Despite the fall of communism, the slavish nature of the Russian soul, burdened by a powerful fear of stateless chaos, has not changed.

There is a legend about Russia's recent history that divides the past thirty years into two periods. In the first of these, from 1991 to 2000, under the presidency of Boris Yeltsin, efforts were made to democratise the Russian Federation and thus bring it closer to the West. In the second period, since 2000, when Vladimir Putin became the leader of the country, it has been sliding into the depths of authoritarianism.

Of course, what happened 21 years ago was in some sense a breakthrough. A powerful man with a history of service in the Soviet Ministry of Power replaced a shaky politician who was increasingly out of control. At the same time, the world saw a huge increase in the price of energy resources. And Russia, as we all know, earns money from an extensive economy, i.e. selling oil and gas. Thus, the firm hand of the new president and the favourable economic situation proved to be the factors that led many Russians to believe that there had been a significant change, and a change for the better.

Yet the Yeltsin era should not be separated from the Putin one. There are reasons why they should nevertheless be considered as an inseparable whole. The caesura of the year 2000 concerns the consciousness of many people, not the objectively recognised state of affairs, i.e. the actual policy of the Russian state. If the beginning of the 21st century meant something new in the history of Russia, it was simply the end of illusions in the minds of those who had pinned their hopes on the collapse of the Soviet Union.

Such are the illusions of the narrator of Sergei Lebedev's book "People of August", published in 2016. The 1990s is a period in which they gradually shatter, and this young man, going through successive difficult personal experiences, learns the painful truth about his homeland. We are therefore confronted here with an initiation novel. Its title refers to those Russians who 30 years ago were convinced that their country would free itself from the communist past.

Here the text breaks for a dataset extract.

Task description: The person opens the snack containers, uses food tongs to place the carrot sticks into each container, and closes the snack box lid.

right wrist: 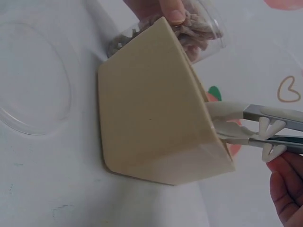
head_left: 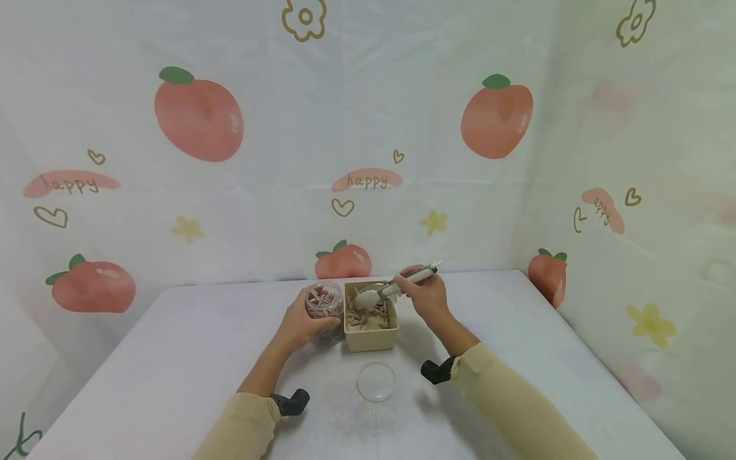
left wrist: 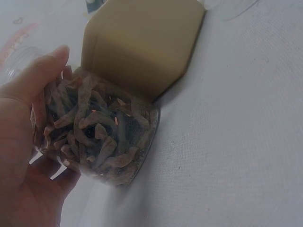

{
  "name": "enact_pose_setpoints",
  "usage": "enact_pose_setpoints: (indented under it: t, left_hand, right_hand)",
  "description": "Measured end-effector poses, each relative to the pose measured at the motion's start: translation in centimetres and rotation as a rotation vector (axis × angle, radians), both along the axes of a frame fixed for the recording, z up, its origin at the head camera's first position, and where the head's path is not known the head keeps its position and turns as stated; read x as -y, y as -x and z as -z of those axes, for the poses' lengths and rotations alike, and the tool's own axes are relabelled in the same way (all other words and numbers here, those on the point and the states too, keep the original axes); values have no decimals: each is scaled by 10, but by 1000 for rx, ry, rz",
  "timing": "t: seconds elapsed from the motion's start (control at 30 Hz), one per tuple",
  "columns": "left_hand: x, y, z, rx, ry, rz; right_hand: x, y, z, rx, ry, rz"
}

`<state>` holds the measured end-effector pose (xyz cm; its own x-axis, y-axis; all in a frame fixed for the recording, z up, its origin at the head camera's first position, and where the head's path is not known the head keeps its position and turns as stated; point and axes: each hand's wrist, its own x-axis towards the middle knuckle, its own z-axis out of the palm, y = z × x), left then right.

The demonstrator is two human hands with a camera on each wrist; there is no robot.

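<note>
My left hand [head_left: 300, 324] grips a clear plastic jar [left wrist: 102, 135] with its fingers and thumb around the side. The jar stands upright on the table and holds many brownish, twisted dried strips. Touching or nearly touching its right side is a beige square box [head_left: 371, 341], with similar strips [head_left: 376, 317] inside. My right hand [head_left: 428, 298] holds white-and-grey tongs [head_left: 418, 275] above the box's right side. Their pale heads [head_left: 367, 299] reach down into the box among the strips; whether they pinch any is hidden.
A round clear lid [head_left: 376, 382] lies flat on the white table [head_left: 195, 370] in front of the box. Behind the table hangs a pale curtain [head_left: 276, 217] printed with fruit, and it continues along the right side.
</note>
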<state>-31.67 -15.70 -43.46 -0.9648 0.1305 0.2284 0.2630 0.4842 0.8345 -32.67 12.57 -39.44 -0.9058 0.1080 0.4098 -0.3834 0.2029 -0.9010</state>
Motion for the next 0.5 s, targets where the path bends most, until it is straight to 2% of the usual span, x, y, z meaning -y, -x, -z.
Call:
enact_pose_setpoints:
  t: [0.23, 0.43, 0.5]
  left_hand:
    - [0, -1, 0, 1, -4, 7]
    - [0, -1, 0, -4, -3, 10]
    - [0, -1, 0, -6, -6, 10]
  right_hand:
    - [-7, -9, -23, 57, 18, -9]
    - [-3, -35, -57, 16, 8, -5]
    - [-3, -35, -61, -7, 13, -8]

It was in August 1991 that the most important events took place, the outcome of which is still interpreted today in liberal opposition circles in Russia as the founding myth of the new state project. A group of apparatchiks led by Soviet Vice-President Gennady Yanayev staged a putsch in a bid to halt the collapse of the empire. They ultimately failed. Their defeat was followed by processes that could seemingly herald a complete break with the seven decades of the USSR. The removal of the statue of Feliks Dzerzhinsky from the KGB headquarters on Lubyansk Square in Moscow became a symbol.
Sergei Lebedev, "People of August", russian edition 2016
So it might have seemed that in the 1990s Russia's political decision-makers were trying to push the country they ruled towards democracy on a Western model. But for many reasons they failed. And at the end of the decade, there was a recidivism of oordist tendencies, emblematic of which a former KGB officer became president of the Russian Federation.

However, the protagonist of " People of August" sees it quite differently. Recidivism is when what is no longer there comes back. However, the Soviet reality was not left behind. In the Russia of the 1990s – contrary to the messages of the day served by the "reformers" at the helm of the state – it continued, only in a different form than before. "Iron Felix did not leave Lubianka, he still stood there, invisible", we read in the book. In another passage, a statement is made: " The security, an old whore, did not die". And the narrator brutally finds out about it on himself.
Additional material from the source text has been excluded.